Прямоугольник из мелованной бумаги. Стилизованное изображение танцовщиц. Название, выполненное изящным курсивом, тиснённое золотом — "The Golden Sands" — билет в ночной клуб Антонелли "Золотые пески". На обратной стороне надпись: "For my lovely bambino" — "Для моей милой малышки". Последнее слово — итальянское. Имени не было, но если Лиз хранила эту карточку в своём дневнике… Проклятье! Ревность острыми когтями впилась в сердце, отключив разум.
Могло ли так случиться, что Лиз и Франко были любовниками? Вполне. Помнится, она отзывалась о нём очень нежно. Но я как-то не обратил внимания на это. А сейчас? Может быть, Франко беспокоится не обо мне, а о Лиз?
Стоп. Надо успокоиться и рассудить здраво, отбросив эмоции. Крис Стэнли сидел в тюрьме, а Лиз была замужем, но если Крис был её любовником, почему она не могла иметь интрижку также и с Франко, и чёрт знает ещё с кем? Она актриса, красивая молодая женщина, масса поклонников.
Засунув книжечку в карман брюк, я отправился на кухню, откуда уже тянуло потрясающим ароматом жареного бекона, крепко сваренного кофе.
Маленькая уютная кухня была также переделана недавно в любимых цветах Лиз, даже маленький округлый холодильник, встроенный в кухонную стенку, напоминал цветом новорождённого поросёнка.
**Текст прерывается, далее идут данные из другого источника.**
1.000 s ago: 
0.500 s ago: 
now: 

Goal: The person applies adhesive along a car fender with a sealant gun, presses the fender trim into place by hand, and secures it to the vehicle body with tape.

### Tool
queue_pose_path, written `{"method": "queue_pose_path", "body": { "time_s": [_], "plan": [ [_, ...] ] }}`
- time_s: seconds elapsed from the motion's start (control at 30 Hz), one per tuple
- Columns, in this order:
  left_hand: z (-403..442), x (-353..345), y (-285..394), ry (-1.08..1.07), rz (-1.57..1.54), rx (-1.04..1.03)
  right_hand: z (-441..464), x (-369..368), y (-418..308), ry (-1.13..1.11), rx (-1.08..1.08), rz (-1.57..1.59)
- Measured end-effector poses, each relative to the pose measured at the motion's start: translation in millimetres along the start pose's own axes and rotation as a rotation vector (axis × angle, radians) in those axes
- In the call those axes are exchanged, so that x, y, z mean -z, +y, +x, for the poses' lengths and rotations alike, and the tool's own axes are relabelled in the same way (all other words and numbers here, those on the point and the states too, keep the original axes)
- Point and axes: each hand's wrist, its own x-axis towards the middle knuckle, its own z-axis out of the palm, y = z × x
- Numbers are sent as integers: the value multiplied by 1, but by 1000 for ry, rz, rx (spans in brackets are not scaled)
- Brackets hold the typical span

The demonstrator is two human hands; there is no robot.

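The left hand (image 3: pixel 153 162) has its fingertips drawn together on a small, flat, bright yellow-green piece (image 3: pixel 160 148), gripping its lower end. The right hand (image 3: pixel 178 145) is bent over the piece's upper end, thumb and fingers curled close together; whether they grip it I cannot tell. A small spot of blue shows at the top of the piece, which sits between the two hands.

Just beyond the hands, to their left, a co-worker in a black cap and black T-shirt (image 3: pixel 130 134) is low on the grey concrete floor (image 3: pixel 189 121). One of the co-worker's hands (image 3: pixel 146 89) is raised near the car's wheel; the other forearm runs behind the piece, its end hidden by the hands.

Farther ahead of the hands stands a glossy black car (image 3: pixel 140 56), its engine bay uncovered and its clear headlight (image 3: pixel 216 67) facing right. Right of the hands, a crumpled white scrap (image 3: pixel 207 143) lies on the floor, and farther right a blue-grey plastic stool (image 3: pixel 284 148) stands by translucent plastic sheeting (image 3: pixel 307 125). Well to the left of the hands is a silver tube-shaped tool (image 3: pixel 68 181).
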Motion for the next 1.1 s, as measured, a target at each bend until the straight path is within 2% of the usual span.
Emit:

Лишь пол из выложенной тёмным кафелем плитки, да стол из светлого массива сосны выбивались из общего стиля. Из пластикового обмылка радиоприёмника на подоконнике лились соловьиные трели сладкоголосого Эдди Фишера, манерно выводившего хит этого года — "I'm Walking Behind You".
За столом, откинувшись расслабленно на спинку стула, сидел довольно улыбающийся Франко.
— Ну, присаживайся. Чего так долго намывался? Прямо как хитмэн после дела.
"Тебе виднее, конечно", — хотелось ляпнуть мне, но я лишь отодвинул каплеобразное кресло, и присел.
— Могли бы в Макдональдс по дороге купить поесть, чтобы время не тратить, — пробурчал я, тыкая вилкой в длинный с золотистой корочкой кусочек бекона.
— Где? — голос Франко дрогнул от досады, что я не оценил его кулинарные способности. — Никогда не слышал такого названия. Это что — кафе? Ресторан?
А я замер над тарелкой. Надо быть таким идиотом! Первый Макдональдс откроется в Нью-Йорке лишь через двадцать лет. Молча положил в рот кусочек бекона, прожевал.
— Да, такое маленькое кафе. Не важно.
— Ну, здесь тоже неплохо. Конечно, Лиз лучше готовит, — Франко почесал задумчиво шею. — Стэн, ты себе щёку порезал. На, залепи, — оторвал от газеты кусочек и протянул мне.
"Какая трогательная забота", — с каким-то странным озлоблением подумал я. "Особенно, если учесть, что типографская краска делалась на основе ядовитого свинца". Но говорить этого я не стал. Карман жёг дневник, и мне хотелось вызывать итальянца на откровенный разговор, узнать всё об его отношениях с Лиз, со всеми интимными подробностями.
— Значит, так, — Франко стал серьёзен, даже хмур. — Установка такая. Доезжаем до банка, — он ударил ребром ладони по столу. — Ты входишь, достаёшь материалы. Уезжаем. И наконец — ждём, когда похитители выйдут на связь. Ну, а потом решим, что делать.